AuthorChristopher Chuah Chee Kian
Published date01 December 2000
Citation(2000) 12 SAcLJ 95
Date01 December 2000

1. The construction industry in Singapore, like that in the United Kingdom and other commonwealth jurisdictions, is characterised by subcontracting. Sub-contractors are classified as either domestic or nominated sub-contractors. A domestic sub-contractor is one where the employer plays no part in the selection and appointment of the contractor. On the other hand, nominated sub-contractors are specially chosen by the owner to carry out certain portions of the work. This system of nomination allows the owner greater control over the quality and price of specialist work desired to be carried out by contractors of the owner’s choice.

2. For private sector projects in Singapore where the main contract between the employer and main contractor is based on the standard form contract published by the Singapore Institute of Architects (“SIA Main Contract”), the nominated sub-contracts entered into between the main contractor and nominated or designated sub-contractors1 will invariably adopt the SIA Conditions of Sub-Contract (“SIA Sub-Contract”) for use in conjunction with the SIA Main Contract. Whilst the current SIA Main Contract has undergone six revisions todate since its inception in 1980, the First Edition of the SIA Sub-Contract also published in 1980 had remained intact for almost 19 years until its recent overhaul in the Second Edition launched by the SIA in August 1999 in conjunction with the Main Contract (6th Edition).
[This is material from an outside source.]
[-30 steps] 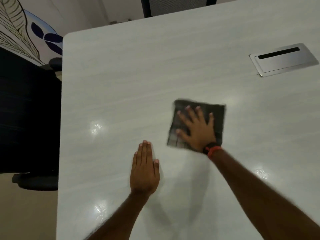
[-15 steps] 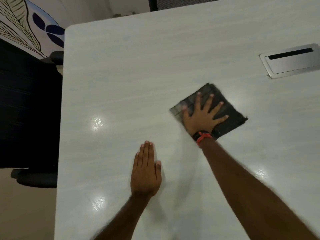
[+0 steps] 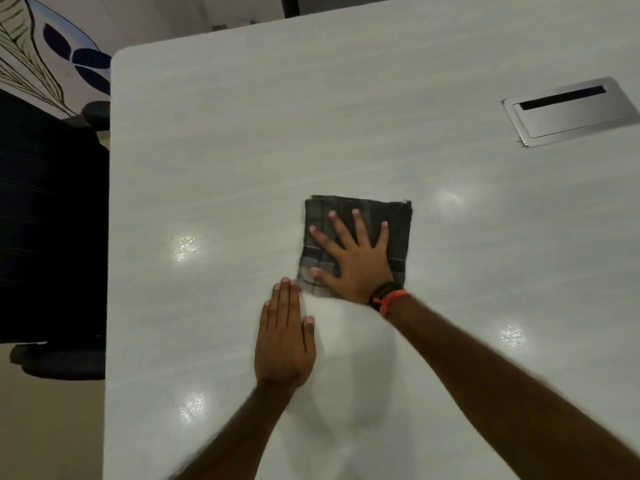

This article examines the major changes in the new edition of the SIA Sub-Contract and their implications for the construction industry.


3. One hallmark of the SIA family of contract forms is the role of the architect2 in the administration and regulation of the parties’ relationship in both the main contract and nominated sub-contract.

The architect is not concerned with the administration of domestic sub-contracts. Architect’s certificates and decisions are conferred “temporary finality” on the matters certified pending final adjudication at trial or arbitration. Insofar as the nominated sub-contract is concerned, although the architect is traditionally employed by the owner, he is empowered to give directions or instructions to the nominated sub-contractor on matters affecting the sub-contract works. For this purpose, the architect is deemed to be an agent of the main contractor when giving such instructions or directions.3 The architect also has power on behalf of the main contractor to order variations to the sub-contract works.4

4. The new edition of the SIA Sub-Contract has divested the architect of any role in administration of the nominated sub-contract. Administration of the sub-contract is now assumed by the main contractor. Under the new regime, if the architect intends to issue directions or instructions concerning the sub-contract works, these would have to be issued to the main contractor who would in turn issue directions or instructions to the sub-contractor.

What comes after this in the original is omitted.